An inning later, Syndergaard’s velocity dipped noticeably and he was removed after seven pitches with what the team is calling a dead arm. He, too, is expected to miss the All-Star Game.

The All-Star break could be the Mets’ saving grace with regard to these injuries, as it buys Cespedes an extra four days off, meaning he can get six days to rest his sore quad while missing just two games. As for Syndergaard, with the Mets being able to re-set their rotation after the break, they could give Syndergaard 10 days off before his next start without having to use an extra starter, good news given that Harvey’s injury has already forced them to counter Max Scherzer with Logan Verrett on Saturday. Whether or not that six days for Cespedes or 10 days for Syndergaard will be enough, however, remains to be seen.
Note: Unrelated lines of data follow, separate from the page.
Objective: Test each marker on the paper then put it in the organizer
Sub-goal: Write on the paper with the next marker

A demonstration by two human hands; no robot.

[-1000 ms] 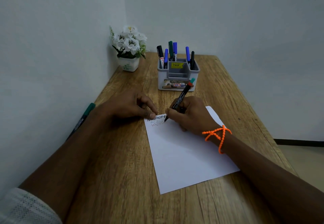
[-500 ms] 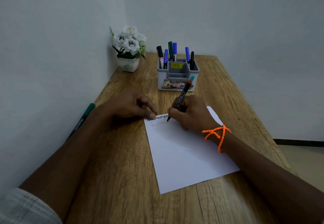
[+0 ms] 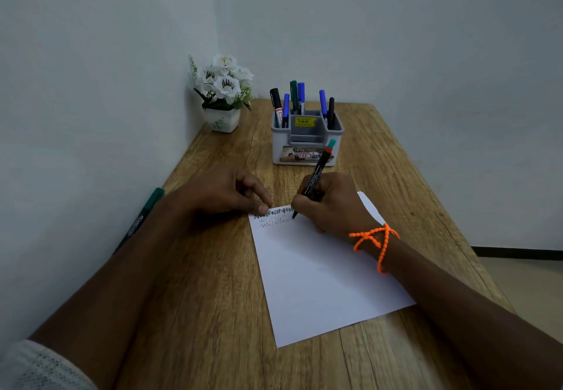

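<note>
Markers are the business here, and the one under test is a slim black-barrelled marker (image 3: 313,180) with a red band and a teal cap posted on its far end. It leans up and away toward the grey and white plastic organizer (image 3: 307,142), its tip touching the white paper sheet (image 3: 320,270) at the sheet's far edge, at the right end of some small zigzag scribbles (image 3: 275,217). The right hand (image 3: 330,206) grips this marker in a writing pinch, fingers curled round the barrel, the heel of the hand resting on the paper and an orange beaded bracelet (image 3: 376,244) at the wrist.

The left hand (image 3: 222,194) lies knuckles up just left of the scribbles, fingers curled under and holding nothing I can see, one fingertip pressing the paper's far left corner to the wooden table (image 3: 198,313).

To do this stroke well, I judge the tip should run lightly into bare paper beside the earlier marks, so its own colour reads clearly, with the corner kept pinned so the sheet cannot slide. The cap then has to come off the tail and onto the tip before the marker joins the blue, black and green ones standing in the organizer.

One green-capped dark marker (image 3: 143,216) lies on the table left of the paper, partly hidden by the left forearm, apparently awaiting its turn.
</note>
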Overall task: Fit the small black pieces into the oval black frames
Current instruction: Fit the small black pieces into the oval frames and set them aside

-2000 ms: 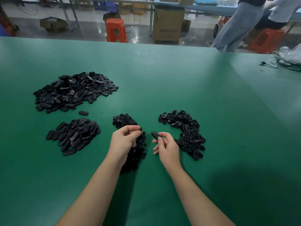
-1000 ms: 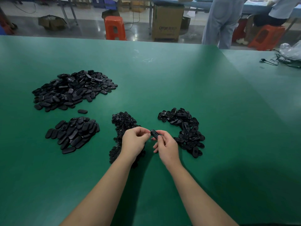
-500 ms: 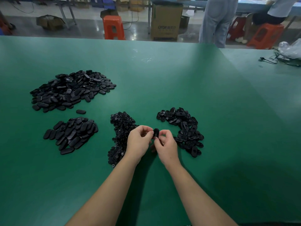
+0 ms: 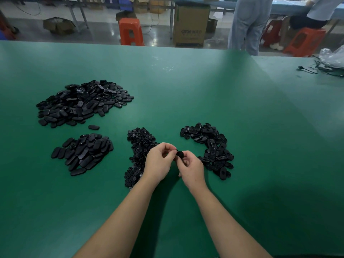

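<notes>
- Left hand point(image 4: 158, 163) and right hand point(image 4: 191, 169) meet above green felt-like table point(image 4: 204, 94), fingertips of both pinched on one oval black plastic frame point(image 4: 179, 154); the small piece in it too hidden to tell.
- Heap of small black round pieces point(image 4: 138, 146) just left of hands.
- Pile of open oval black frames point(image 4: 212, 146) just right.
- Two piles of closed black ovals, far-left pile point(image 4: 80, 103) and near-left pile point(image 4: 83, 152).
- Brown cardboard box point(image 4: 190, 25) on floor; contents not visible.

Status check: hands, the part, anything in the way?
Left hand and right hand both pinching one small black plastic part above green table. Fit unconfirmed. Nothing obstructing.
</notes>
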Tool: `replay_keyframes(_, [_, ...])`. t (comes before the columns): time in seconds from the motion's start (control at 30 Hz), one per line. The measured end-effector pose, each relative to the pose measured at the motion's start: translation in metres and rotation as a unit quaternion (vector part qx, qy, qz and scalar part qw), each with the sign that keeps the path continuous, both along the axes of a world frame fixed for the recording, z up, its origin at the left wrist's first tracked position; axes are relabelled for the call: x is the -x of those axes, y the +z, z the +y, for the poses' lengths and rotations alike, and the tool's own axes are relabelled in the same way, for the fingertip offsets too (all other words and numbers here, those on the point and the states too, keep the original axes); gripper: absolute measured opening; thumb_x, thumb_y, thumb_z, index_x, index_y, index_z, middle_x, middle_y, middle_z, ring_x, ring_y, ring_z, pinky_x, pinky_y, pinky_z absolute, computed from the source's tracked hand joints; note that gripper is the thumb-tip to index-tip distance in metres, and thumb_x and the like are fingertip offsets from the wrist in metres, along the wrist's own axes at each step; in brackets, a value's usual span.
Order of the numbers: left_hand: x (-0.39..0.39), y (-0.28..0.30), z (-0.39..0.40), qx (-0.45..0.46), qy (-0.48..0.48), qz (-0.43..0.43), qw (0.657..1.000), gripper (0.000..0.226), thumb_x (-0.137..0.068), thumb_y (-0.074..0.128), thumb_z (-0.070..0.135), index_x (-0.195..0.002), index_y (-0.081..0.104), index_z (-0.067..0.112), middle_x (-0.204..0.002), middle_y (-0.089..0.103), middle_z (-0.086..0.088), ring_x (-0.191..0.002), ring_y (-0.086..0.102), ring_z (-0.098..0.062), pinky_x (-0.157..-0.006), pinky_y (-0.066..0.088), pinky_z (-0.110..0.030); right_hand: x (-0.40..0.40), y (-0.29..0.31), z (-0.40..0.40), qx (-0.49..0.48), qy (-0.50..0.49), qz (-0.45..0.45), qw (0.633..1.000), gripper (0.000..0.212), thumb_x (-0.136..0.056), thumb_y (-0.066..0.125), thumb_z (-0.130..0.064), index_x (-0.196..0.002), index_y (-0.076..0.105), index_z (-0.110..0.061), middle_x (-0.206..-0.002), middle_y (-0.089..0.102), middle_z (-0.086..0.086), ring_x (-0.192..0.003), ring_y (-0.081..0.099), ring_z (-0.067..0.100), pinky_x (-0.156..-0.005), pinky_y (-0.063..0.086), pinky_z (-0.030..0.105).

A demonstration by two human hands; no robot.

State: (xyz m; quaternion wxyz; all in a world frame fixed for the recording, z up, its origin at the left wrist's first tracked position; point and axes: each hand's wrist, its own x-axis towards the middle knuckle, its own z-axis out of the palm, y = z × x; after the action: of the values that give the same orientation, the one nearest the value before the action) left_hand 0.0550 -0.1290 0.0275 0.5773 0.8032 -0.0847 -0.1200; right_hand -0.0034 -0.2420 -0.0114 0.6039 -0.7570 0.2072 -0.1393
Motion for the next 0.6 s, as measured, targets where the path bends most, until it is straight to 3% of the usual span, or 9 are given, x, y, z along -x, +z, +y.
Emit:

Syndergaard’s injury is the greater long-term concern. There’s nothing mysterious about a quad strain, particularly for a player who dealt with a contusion on that thigh earlier in the year. However, “dead arm” is not a phrase one wants to hear associated with a 23-year-old stud who threw 65 2/3 more innings last year (postseason included) than he ever had before.

The optimistic view is that dead arms are not uncommon for pitchers, and Syndergaard said he felt no pain at all in his arm, no discomfort at all, not even in his elbow, where he had previously been diagnosed with a minor bone spur. “It’s that time of year, my first full season in the big leagues. I’ve throw a lot of pitches, a lot of innings,” Syndergaard told the media after the game. “It’s a long season. You put a lot of pressure on your body. I just need a little break.”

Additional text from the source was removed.